Tuesday, July 16, 2024

Middle Aged Men & Mental Health (PSA)

Hi all readers out there!

This is a real life PSA message, and I'll be talking about my personal experiences, so feel free to skip if you are here just for gaming goodness.

Alright, let's go.

I am 53. And like a lot of guys my age, I have spent decades supporting others and neglecting myself.


I spent those decades tanking through physical ailments and mental stressors. And I paid the price for it.

In 2011 I started a PhD in Japan. My life was pretty mellow before that, but my slack job teaching ESL at a nice uni allowed me the leeway to start my final degree on the side.

Then, in 2013, my son was born.

In 2014 my 5 year contract ended I had to change from my supportive workplace to a hotbed of workplace harassment and a 5 hour daily commute.

On top of which my wife was suffering post partum depression.

The stressors kept piling up. And I kept working like a beast.

I would wake at 6, train to my hellish workplace, teach a few hours, then return. In the crowded trains winding between Kyoto & Osaka, I would sleep or more likely do research and write my thesis on my tablet. I estimate about 80% of it was written in trains. Once a week I would also go to my seminar and fight over my ideas for the thesis in French. Stumbling home in the dark, my wife would basically throw our insomniac son at me. I would bathe him, then carry him around the neighborhood talking and singing to him until he fell asleep 1-3 hours later. Then I would crawl into my room and research for a few hours until I slept or passed out.
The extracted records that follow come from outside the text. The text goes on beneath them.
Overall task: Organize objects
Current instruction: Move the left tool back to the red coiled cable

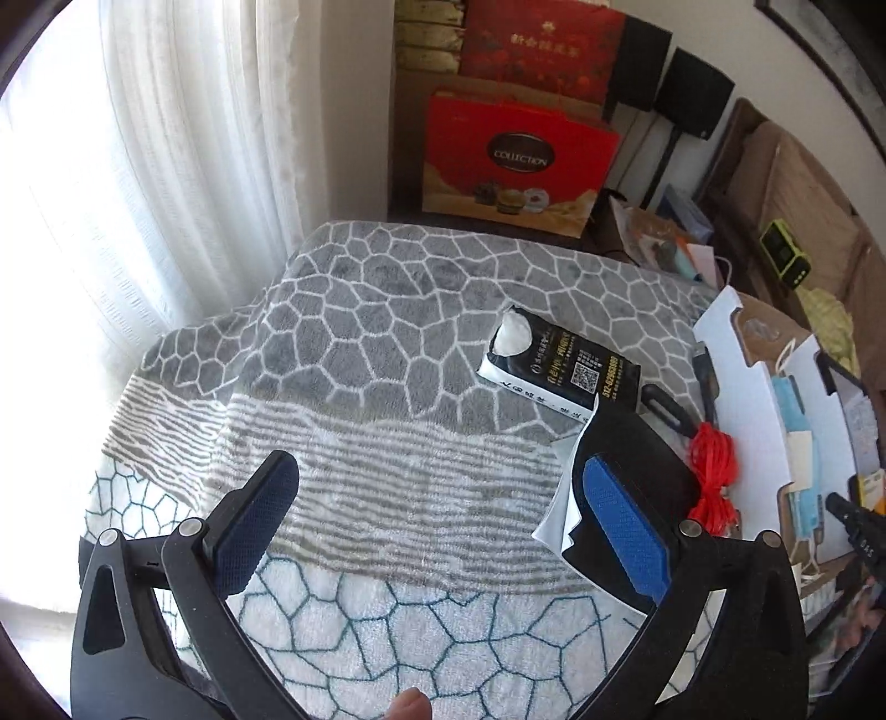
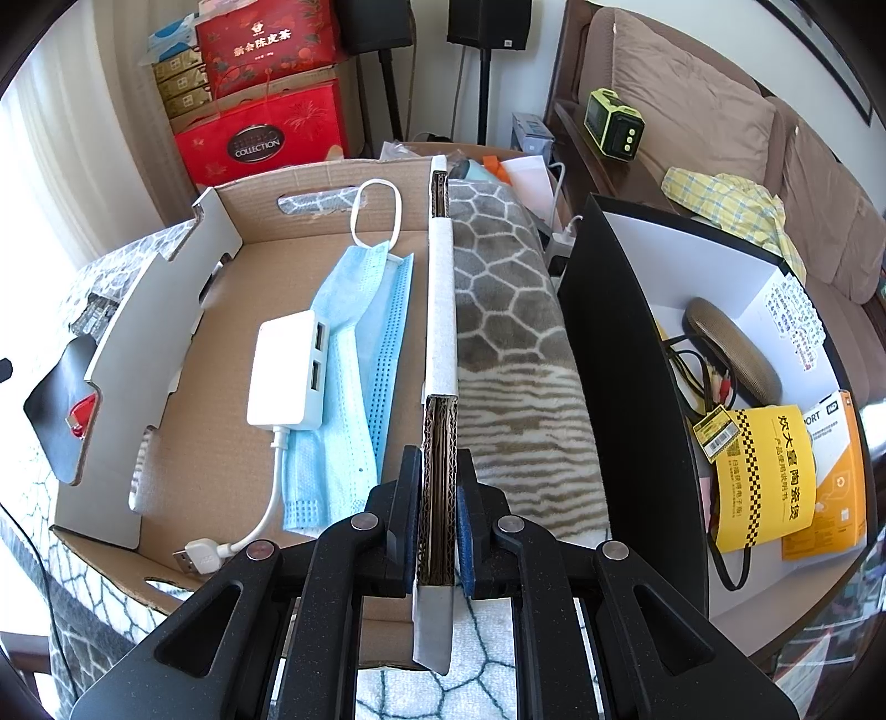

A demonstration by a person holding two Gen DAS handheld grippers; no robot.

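Two face masks (image 2: 354, 354), pale blue, lay in the cardboard box (image 2: 221, 421) w/ a white USB hub (image 2: 288, 371). My right gripper (image 2: 437, 531) clenched the box wall; left gripper (image 1: 432, 526) hung released over the blanket (image 1: 387, 310), tissue pack (image 1: 559, 365) ahead.

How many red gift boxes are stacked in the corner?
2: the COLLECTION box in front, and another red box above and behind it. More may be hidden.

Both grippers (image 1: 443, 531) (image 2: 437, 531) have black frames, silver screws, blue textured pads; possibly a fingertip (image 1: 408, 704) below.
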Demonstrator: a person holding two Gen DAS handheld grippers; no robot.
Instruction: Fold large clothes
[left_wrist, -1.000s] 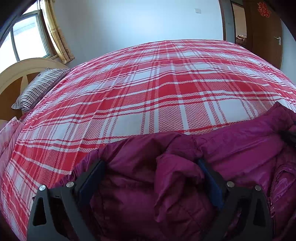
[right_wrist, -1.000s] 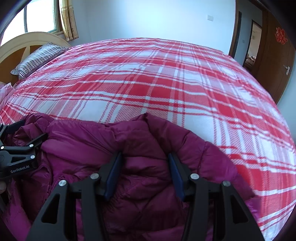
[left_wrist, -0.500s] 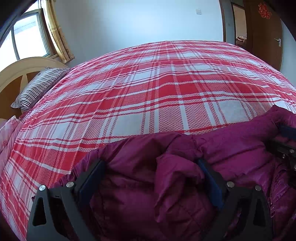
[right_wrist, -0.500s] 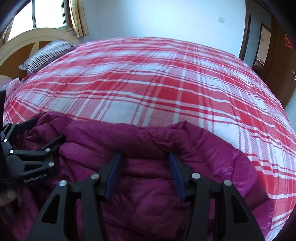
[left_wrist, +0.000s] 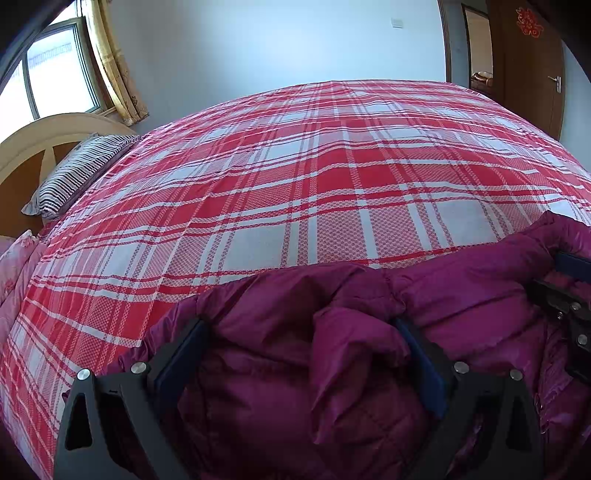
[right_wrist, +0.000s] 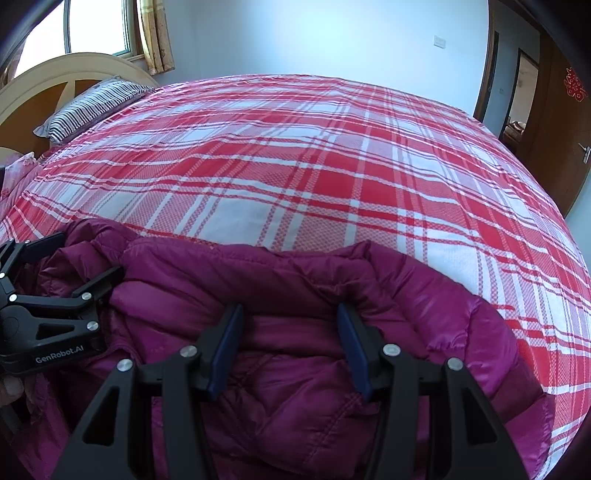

Then my supervisor began harassing me. I was incensed, began counter harassing him, went to a lawyer, and fought my way out of that dark workplace with a settlement while at the same time finishing off my thesis, a monumental effort most people tackle while single and not working.

In 2016 I graduated with a PhD in Global society studies, and moved to a supportive workplace an hour closer to home. The wife and I were slowly drifting apart, and I was unimpressed to have finished a PhD but still be stuck working as an ESL instructor.

Then, in 2018 I snagged a prof position on a beautiful island in Kobe Bay. It was a small but supportive university with interesting content classes. I was head of the seminar program, I loved my office with its view of the bay and palm tree lined boardwalk.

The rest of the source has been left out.